David Drummond, Google's vice president for business development, said that at the time of its development, SafeSearch was designed to be overly cautious. "The thinking was that SafeSearch was an opt-in feature," Drummond said. "People who turn it on care a lot more about something sneaking through than they do about something getting filtered out."

"Plainly silly" blocking
CNET News.com evaluated SafeSearch by testing tens of thousands of random Web pages and identifying which ones were incorrectly listed as pornographic. The results showed that Google encountered many of the same problems that have plagued Internet filters for almost a decade. One 1996 analysis, for instance, showed that CyberPatrol blocked National Rifle Association and gay and lesbian Web sites, and CyberSitter cordoned off Usenet newsgroups such as alt.feminism and soc.support.fat-acceptance.

"People who opt in to SafeSearch are mostly OK with us being on the conservative side."
-- Matt Cutts, the Google engineer who designed SafeSearch
"None of that surprises me," said , director of the American Civil Liberties Union's (ACLU) technology and liberty program. "The evidence that we put on in the library filtering case shows that it's very difficult to do filtering without being overinclusive, without blocking things that are just plainly silly. That's the reality of relying on blocking: You're going to block a lot of legitimate material."

The ACLU, which has warned against buggy filters , unsuccessfully sued to overturn a federal law compelling public libraries to install filtering products.

"In the end, the lists are proprietary," Steinhardt said. "Without access to the lists, you don't know precisely what's being blocked. You have to rely on the authors of the lists to have the right judgment."

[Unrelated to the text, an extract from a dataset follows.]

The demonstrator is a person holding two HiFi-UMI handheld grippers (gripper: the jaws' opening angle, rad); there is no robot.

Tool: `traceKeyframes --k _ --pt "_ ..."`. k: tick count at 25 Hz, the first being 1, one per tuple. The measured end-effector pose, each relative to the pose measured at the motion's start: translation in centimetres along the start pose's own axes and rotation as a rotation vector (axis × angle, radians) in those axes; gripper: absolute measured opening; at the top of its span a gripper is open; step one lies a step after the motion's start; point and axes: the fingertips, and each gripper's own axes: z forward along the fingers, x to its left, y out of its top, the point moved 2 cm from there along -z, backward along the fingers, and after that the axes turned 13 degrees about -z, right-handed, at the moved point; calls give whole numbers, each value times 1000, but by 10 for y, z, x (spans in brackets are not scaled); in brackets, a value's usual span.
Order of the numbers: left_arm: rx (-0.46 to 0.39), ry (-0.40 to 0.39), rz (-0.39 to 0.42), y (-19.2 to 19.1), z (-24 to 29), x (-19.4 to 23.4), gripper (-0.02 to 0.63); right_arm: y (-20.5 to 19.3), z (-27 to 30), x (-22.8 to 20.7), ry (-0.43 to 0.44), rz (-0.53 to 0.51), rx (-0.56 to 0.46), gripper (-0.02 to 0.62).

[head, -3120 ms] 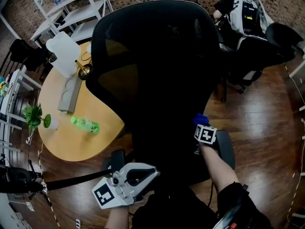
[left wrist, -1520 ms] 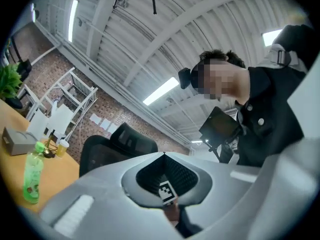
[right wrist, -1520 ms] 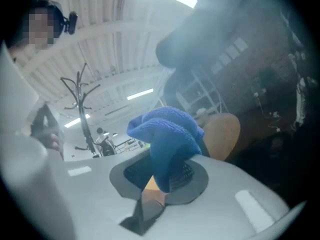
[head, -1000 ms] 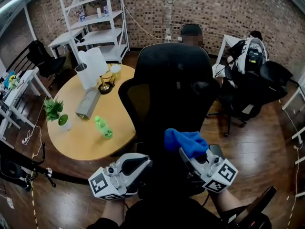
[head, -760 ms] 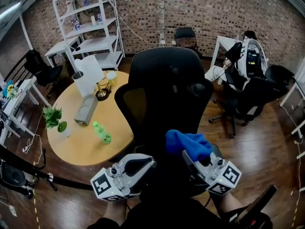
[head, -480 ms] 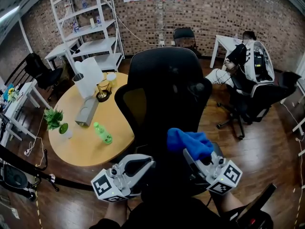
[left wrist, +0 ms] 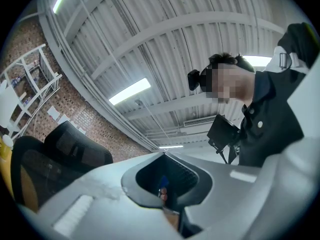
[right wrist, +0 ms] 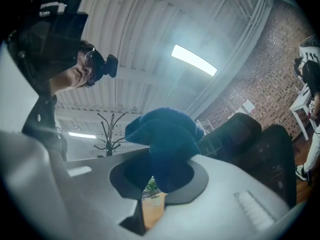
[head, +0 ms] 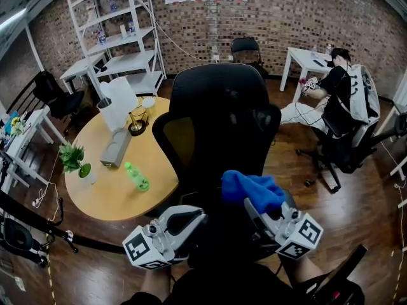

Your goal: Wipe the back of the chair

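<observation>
As you stand behind the black chair (head: 222, 113), its back turned squarely toward you and its seat side tucked against the round wooden worktop (head: 111, 189), the right gripper (head: 255, 206) is clamped on a bunched blue cloth (head: 249, 189), which rises in a soft wad above the closed jaws. The cloth is carried low, in front of the lower part of the backrest, and whether it touches the mesh cannot be told from here; the hold looks like one made for wiping, with enough fabric proud of the tips to meet the surface before the plastic does. The left gripper (head: 191, 218) sits beside it at the same height, its jaws drawn together on nothing, apparently kept out of the cloth's path and free to steady the chair if it swivels. Both grippers tilt upward, their own views taking in the ceiling and only the chair's upper edge. The backrest itself is tall and broad, dark mesh in a curved black frame, thin enough at its left side for the worktop's yellow wood to show through. No dust or marks can be made out on it.
</observation>
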Motion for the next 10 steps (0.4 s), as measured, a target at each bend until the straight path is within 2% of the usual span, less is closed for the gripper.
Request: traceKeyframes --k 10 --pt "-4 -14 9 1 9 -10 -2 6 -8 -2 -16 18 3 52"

The word "girls" also tends to lead SafeSearch astray. It incorrectly blocks the Web sites of the private school GirlsSchoolOfAustin.org; the bridesmaid dress shop DressyGirls.com; TatuGirls.com, a Russian band's site; and TheCalicoGirls.com, a Web site devoted to cat poetry.

"Porn" in a domain name can confuse SafeSearch just as thoroughly. It won't display Pornichet.org, devoted to improving tourism for the French seaside town of Pornichet; SpornGroup.com, a New York-based business consultancy; Sporn.com, which sells dog leashes; PornkRocks.com, a site devoted to the band Pornk; and Anti-Kinderporno.de, a German effort to oppose child pornography.

Aaron Wolfe, information systems director for SafeSearch-banned PartsExpress.com, said the company is planning to excise that unfortunate string of letters from its domain name. "We are going to modify our domain name to Parts-Express.com," Wolfe said, adding that the renaming will also help "get around spam filters on e-mail servers."